Technology is always changing, and in nearly all cases, improving. Sometimes that means we become pack rats and accumulate “old technology.” How many of us still have a “tube” television or VCR in the basement? Or even more likely, a junk drawer full of flip phones, Blackberries and Palm Pilots? What can we do with all of these outdated devices? Can they be repurposed, or how do we properly dispose of them? That answer is sometimes complicated and it depends on the device. So, how does this relate to TPMS? I will explain, but first a brief history lesson….
TPMS service tools have been available since 2000. In the beginning, these tools were primarily used in automotive and wheel assembly plants. In the early days, the volume of vehicles with TPMS was low and many wheel and tire assemblers used hand tools to test the sensors after assembly. On the vehicle assembly side, these same tools would be used to program the vehicles. It was a bit later that automated TPMS equipment would become part of the automotive assembly line.

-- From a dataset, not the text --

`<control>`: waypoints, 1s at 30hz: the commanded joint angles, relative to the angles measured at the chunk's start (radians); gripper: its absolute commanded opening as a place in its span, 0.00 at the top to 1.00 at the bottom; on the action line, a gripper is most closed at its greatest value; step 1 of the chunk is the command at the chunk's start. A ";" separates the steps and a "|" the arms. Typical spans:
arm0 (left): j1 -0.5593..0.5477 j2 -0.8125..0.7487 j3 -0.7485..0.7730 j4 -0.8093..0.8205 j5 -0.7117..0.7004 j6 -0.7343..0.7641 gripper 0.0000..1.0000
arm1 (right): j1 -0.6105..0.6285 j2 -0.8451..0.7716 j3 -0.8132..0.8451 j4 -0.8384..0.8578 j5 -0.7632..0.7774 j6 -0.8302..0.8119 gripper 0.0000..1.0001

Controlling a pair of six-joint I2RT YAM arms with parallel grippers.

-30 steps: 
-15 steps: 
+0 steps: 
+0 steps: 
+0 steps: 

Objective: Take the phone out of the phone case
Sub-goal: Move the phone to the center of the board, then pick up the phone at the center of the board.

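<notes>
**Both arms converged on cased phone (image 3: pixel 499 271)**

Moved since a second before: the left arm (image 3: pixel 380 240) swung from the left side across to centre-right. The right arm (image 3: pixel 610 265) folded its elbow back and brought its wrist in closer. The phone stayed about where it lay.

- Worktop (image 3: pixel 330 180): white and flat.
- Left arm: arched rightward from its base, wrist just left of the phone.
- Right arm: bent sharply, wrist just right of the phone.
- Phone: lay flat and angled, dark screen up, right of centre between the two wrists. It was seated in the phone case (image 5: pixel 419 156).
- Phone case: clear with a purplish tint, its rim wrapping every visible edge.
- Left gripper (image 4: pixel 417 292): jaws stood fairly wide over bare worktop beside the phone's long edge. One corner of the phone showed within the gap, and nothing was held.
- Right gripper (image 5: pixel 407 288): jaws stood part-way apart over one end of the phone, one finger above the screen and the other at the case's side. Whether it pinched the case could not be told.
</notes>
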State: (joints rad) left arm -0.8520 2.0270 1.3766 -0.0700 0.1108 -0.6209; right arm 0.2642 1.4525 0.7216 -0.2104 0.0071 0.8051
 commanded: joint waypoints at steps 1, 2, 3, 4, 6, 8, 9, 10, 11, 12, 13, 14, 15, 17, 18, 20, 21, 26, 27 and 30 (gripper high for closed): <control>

Soon after the OE plants adopted equipment to accommodate TPMS, service tools were made for OE dealers, and later, the aftermarket. To help understand the tool types, I’ve classified the range of tools by generation. Currently, there are four generations of tools. Early TPMS tools were very basic in operation with interfaces with LED lights and buzzers. When there were only a couple of different sensor protocols and limited ways to relearn a vehicle, these tools were more than adequate for service. However, by 2009, sensor technology (and relearn requirements) had evolved, and it was soon very obvious that TPMS tools had to offer more features in order to properly diagnose and service vehicles equipped with TPMS.
At a minimum, TPMS tools needed a display to facilitate proper tool set up and for technicians to see the data being transmitted from the TPMS sensors. TPMS tools that included an OBDII connection were quickly becoming the norm, as most imported vehicles required that the sensor ID relearn process to be done through the OBDII port. Today’s TPMS tools need to be able to do much more through the OBDII connection, such as VIN scanning, DTC detection and decoding, reading out of the TPMS ID’s, TPMS relearns and recommended inflation pressure (placard) adjusting. Each of these are key in the successful diagnosis and service of a vehicle with TPMS.
The market today is demanding tools that help service providers deliver better customer service and improve their bottom line. The desire for Wi-Fi updating, wireless connectivity, printed inspection reports and data management are driving the next wave of TPMS tool technology. So as we enter into the fourth generation TPMS tool, what about those older TPMS tools that you invested in?
Gen 1 Tools
The first generation tools have very limited use and value. Most if not all of them are no longer supported with software updates, and because they have LED interfaces, they will in most cases lead to technician confusion. At this stage, it’s common for these tools to not work with the large array of aftermarket sensor technology. Bear in mind, when Gen 1 tools were first introduced, there were only OE, direct fit sensor replacements. Today, there many types of aftermarket sensors and activation protocols. The Gen 1 tools are not very capable when it comes to dealing with all of today’s aftermarket sensors.
Gen 2 Tools
Gen 2 tools are not much better due to their age and newer sensor technologies. The display does give the technician information about the make, model and year of the vehicle being worked on, so if you service older, domestic vehicles with TPMS, these tools can still be useful. Gen 2 tools can still be handy with vehicles that require a stationary relearn (put the car in relearn mode, and activate the sensor with a tool). The Gen 2 tool can still activate sensors, and because it is a stationary relearn (and assuming the vehicle is operational), the vehicle will let you know if the process is successful with a “horn honk.”
Recommendation: Limited Use
Gen 3 Tools
Gen 3 tools are currently the largest population of tools and most common in use today. That said, there are many iterations and versions, and the older Gen 3 tools are not as capable as the later ones. Their usefulness will depend on whether they’re still under support from the manufacturer. Because these tools can perform more complicated services that rely on up-to-date coverage, it may prove difficult to work on later model vehicles. It is critical to keep Gen 3 tools up to date so that they can detect sensor programming changes, relearn changes and placard changes. Five years seems to be a very common service life for technology related tools. Anything past that time, and you run the risk of not having current software support. Gen 3 tools that are newer (less than five years old) still have a place in the workshop. This is becoming truer as the number of vehicles with TPMS on the road continues to climb. More vehicles equipped with TPMS generates a greater need for multiple TPMS tools in the tire shop. The newer Gen 4 tool fits this purpose.
Recommendation: More than 5 years old, limited use/trade in. Less than 5 years old, continue to use.
Of course, much of this can be subjective, and in the end, one must consider the investment you’ve made in current tools before deciding what to do with them. If you’re still using the older technology tools like a Gen 1 or Gen 2 tool, it is definitely time to make the jump to newer TPMS tools. Their features and benefits, as well as their speed, are certainly worth the investment. If you have a newer Gen 3 tool, keep using it and think about how many TPMS tools are right for your operation. If you have an older Gen 3, you may consider trading it in for a new tool, since the trade in value now likely exceeds the useful value.